FB: Penso muitas vezes no impulso que tenho, quando estou numa exposição de um museu, de verificar o meu telemóvel mesmo que não queira tirar uma fotografia. Isso parece-me uma desvantagem do nosso acesso à tecnologia.
CB: Isso é um problema e é algo contra o qual estou constantemente a lutar. Também não me sinto atraída pela solução da atenção plena e do retiro tecnológico para o problema.
FB: Porquê?
CB: Dependemos dos nossos telemóveis para trabalhar; não se trata apenas da vida social. Há um pressuposto de classe sobre o privilégio de poder desligar. Para muitas pessoas na economia gig e com empregos precários e sem contrato à hora, simplesmente não é possível desligar. Quem tem filhos também sabe disso. Nunca se sabe quando é que vai haver um problema com a guarda das crianças e se vai ser chamado.
(...)
FB: Como é que as estratégias formais dos artistas se alteraram em relação às mudanças na capacidade de atenção a que estamos a assistir?

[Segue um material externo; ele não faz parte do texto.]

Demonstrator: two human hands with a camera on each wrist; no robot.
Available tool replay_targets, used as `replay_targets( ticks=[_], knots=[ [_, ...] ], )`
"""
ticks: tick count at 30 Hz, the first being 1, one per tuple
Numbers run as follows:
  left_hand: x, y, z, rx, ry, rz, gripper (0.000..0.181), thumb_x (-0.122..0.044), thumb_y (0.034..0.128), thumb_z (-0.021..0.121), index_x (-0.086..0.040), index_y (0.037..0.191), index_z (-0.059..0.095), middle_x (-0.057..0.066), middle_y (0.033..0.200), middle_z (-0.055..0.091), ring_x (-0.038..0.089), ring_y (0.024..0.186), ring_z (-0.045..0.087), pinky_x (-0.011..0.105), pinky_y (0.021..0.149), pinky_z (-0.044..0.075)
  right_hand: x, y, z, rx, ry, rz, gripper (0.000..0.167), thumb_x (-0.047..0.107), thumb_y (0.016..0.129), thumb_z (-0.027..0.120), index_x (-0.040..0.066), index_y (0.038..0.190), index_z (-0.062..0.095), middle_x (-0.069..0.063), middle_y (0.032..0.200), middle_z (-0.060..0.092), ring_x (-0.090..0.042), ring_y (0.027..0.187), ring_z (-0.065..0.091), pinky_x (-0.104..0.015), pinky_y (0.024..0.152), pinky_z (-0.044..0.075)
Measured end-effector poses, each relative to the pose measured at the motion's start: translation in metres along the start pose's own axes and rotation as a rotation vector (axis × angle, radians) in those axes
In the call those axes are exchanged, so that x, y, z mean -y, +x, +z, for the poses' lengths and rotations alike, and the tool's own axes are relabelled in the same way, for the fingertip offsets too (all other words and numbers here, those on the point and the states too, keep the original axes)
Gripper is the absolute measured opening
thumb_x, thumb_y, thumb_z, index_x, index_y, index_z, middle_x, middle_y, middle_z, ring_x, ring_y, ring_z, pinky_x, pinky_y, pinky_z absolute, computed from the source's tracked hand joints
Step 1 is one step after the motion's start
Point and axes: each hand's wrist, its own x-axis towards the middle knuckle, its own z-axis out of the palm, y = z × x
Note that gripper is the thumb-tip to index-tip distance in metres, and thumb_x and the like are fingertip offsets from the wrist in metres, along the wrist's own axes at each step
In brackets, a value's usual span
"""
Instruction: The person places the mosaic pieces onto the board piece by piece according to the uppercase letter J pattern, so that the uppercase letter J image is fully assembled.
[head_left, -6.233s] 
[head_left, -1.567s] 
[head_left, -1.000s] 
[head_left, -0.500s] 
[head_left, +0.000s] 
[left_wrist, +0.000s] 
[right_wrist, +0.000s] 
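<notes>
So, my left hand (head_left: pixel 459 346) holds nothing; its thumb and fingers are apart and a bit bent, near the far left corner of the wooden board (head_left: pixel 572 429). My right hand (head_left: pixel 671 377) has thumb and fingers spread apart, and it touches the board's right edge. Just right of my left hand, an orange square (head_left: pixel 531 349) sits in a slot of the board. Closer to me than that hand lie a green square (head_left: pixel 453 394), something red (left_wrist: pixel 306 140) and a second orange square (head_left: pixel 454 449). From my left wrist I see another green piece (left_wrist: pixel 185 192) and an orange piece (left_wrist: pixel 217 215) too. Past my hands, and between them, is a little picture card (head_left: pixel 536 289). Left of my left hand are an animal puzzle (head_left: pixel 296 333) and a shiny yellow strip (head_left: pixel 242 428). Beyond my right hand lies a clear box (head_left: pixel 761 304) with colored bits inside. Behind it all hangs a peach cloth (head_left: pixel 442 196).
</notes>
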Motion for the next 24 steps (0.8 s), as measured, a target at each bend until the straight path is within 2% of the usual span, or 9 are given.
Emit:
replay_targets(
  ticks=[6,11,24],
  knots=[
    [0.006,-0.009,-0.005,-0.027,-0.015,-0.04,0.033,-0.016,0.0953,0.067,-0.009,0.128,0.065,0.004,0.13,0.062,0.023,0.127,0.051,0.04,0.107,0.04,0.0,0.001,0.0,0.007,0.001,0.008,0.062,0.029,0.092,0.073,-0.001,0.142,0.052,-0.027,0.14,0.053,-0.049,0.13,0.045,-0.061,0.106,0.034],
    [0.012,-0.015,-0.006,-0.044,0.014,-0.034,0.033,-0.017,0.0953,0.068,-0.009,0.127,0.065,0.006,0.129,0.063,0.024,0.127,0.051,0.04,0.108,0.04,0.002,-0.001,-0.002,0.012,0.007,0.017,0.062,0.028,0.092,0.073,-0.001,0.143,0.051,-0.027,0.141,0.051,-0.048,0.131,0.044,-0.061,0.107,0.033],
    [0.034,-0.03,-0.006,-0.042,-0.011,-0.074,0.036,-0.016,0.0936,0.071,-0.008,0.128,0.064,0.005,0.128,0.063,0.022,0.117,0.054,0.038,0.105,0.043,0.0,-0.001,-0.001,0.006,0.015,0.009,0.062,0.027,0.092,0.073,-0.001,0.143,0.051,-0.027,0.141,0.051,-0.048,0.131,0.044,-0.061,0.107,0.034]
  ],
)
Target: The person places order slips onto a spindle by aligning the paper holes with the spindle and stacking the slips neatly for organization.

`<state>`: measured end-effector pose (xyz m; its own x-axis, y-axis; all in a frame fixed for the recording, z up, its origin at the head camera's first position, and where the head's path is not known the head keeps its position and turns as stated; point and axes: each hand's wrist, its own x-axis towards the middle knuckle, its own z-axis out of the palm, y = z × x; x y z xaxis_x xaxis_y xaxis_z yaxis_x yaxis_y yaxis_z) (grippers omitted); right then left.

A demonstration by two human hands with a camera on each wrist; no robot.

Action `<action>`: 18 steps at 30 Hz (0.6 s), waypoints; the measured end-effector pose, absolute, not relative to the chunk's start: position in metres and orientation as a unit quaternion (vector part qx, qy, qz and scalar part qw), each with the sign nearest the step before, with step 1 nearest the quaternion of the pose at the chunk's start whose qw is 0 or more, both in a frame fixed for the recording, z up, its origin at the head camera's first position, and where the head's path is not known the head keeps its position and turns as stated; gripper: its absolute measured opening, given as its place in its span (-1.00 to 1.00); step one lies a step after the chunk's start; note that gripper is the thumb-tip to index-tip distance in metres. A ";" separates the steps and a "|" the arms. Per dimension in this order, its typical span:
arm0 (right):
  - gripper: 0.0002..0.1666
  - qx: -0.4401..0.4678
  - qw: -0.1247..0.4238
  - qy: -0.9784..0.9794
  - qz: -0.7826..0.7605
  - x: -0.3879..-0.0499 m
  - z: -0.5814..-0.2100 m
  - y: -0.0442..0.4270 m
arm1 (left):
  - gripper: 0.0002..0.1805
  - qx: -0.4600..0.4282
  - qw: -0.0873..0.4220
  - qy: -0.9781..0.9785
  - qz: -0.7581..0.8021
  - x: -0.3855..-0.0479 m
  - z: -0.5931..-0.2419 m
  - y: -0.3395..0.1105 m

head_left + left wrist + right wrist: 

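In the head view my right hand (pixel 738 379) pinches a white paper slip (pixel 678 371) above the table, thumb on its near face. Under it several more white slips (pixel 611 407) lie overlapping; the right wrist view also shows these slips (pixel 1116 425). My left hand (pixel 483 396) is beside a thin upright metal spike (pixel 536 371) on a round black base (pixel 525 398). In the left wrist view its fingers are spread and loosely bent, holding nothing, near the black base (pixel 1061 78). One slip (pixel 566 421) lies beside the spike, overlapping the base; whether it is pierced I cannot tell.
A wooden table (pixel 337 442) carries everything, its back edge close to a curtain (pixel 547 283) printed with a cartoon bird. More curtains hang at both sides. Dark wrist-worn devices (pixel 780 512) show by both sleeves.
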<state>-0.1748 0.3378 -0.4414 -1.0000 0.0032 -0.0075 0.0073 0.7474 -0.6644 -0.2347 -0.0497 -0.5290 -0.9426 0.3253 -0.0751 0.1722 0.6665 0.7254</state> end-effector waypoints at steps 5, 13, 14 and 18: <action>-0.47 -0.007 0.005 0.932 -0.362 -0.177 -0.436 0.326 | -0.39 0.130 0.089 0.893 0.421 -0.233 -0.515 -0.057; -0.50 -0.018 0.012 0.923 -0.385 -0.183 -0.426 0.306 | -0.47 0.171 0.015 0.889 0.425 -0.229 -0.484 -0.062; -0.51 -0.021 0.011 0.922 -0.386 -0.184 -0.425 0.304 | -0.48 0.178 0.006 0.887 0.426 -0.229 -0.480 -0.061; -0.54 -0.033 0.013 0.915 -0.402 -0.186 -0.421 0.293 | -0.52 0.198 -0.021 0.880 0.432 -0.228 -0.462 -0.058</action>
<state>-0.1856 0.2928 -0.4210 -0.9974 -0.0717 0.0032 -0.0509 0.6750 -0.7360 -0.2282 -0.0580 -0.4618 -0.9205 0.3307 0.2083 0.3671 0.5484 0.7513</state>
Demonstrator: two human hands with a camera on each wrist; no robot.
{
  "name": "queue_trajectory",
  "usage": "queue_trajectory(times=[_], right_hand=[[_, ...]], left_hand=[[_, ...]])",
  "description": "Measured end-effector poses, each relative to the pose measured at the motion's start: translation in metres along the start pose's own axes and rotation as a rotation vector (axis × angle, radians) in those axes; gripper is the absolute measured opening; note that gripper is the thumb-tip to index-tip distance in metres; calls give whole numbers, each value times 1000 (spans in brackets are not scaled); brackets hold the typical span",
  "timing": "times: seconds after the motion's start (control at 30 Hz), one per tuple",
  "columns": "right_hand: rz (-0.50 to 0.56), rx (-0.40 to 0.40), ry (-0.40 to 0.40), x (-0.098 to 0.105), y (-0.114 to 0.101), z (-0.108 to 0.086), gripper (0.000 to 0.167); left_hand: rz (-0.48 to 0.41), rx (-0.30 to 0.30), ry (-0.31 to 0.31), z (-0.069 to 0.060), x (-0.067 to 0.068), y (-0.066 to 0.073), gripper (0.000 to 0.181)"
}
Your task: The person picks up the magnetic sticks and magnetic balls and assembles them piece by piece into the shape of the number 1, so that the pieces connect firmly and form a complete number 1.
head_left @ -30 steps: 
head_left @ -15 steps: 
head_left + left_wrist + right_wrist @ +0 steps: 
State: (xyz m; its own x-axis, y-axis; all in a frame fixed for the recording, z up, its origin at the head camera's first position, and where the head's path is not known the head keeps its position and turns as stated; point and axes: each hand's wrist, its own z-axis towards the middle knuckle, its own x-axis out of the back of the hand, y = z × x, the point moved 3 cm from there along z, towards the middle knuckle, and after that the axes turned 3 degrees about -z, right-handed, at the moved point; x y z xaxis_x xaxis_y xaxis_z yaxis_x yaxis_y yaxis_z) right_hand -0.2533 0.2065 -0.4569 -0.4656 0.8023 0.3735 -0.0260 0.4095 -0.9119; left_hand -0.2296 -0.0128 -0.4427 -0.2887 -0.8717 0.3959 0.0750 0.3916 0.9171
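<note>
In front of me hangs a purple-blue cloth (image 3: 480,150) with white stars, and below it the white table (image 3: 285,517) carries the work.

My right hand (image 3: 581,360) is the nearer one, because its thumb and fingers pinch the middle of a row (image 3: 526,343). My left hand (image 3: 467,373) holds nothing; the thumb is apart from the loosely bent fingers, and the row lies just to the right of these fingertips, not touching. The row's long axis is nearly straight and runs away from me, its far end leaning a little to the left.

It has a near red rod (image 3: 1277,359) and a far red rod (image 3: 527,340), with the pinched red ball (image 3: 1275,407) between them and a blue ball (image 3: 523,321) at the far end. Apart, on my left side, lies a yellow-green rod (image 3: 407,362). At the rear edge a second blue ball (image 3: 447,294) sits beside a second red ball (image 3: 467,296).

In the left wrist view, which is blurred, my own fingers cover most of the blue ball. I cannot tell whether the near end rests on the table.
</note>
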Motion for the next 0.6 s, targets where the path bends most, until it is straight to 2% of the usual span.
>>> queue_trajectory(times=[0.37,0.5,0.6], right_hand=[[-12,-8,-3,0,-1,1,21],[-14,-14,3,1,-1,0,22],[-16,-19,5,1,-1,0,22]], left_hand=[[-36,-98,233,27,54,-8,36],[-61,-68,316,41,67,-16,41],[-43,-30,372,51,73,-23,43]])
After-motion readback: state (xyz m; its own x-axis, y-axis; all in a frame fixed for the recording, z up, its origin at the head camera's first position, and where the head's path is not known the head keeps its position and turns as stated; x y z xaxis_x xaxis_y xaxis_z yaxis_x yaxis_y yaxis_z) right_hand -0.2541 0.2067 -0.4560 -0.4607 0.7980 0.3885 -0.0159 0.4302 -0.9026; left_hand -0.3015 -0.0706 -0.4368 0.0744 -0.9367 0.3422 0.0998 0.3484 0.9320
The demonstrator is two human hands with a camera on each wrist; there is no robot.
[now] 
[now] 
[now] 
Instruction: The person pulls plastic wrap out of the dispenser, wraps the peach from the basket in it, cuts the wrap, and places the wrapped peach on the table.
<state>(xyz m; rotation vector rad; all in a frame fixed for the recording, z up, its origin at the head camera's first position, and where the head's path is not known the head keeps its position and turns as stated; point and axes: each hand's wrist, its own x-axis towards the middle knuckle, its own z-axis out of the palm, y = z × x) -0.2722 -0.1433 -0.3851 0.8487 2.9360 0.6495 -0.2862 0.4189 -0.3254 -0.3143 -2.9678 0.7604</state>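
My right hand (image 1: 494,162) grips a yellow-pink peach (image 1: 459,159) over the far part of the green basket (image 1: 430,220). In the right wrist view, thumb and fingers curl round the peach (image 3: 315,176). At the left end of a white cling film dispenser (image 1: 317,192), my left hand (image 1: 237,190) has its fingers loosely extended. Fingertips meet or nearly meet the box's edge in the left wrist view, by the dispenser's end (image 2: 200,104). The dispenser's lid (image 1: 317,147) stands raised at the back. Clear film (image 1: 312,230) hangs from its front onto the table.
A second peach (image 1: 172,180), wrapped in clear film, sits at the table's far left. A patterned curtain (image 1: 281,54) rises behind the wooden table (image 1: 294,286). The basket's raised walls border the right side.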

CB: Está a acontecer de várias formas, algumas conscientes, outras não. Penso que, hoje em dia, todos os artistas antecipam o aspecto que a exposição vai ter numa fotografia. Depois, ao nível de uma obra, há diferentes respostas, algumas das quais, na minha opinião, são mais sintomas do que tentativas deliberadas de abordar criticamente a atenção como um problema. Por um lado, temos o aumento do interesse pela performance, especialmente pela performance de longa duração. Este é um efeito directo da tecnologia dos meios de comunicação, como os smartphones. Há um desejo de experiência imediata, de estar em conjunto com um grupo de pessoas. Mas também é paradoxal: o imediatismo físico da performance também fica óptimo em fotografias. É tanto um sintoma como a cura.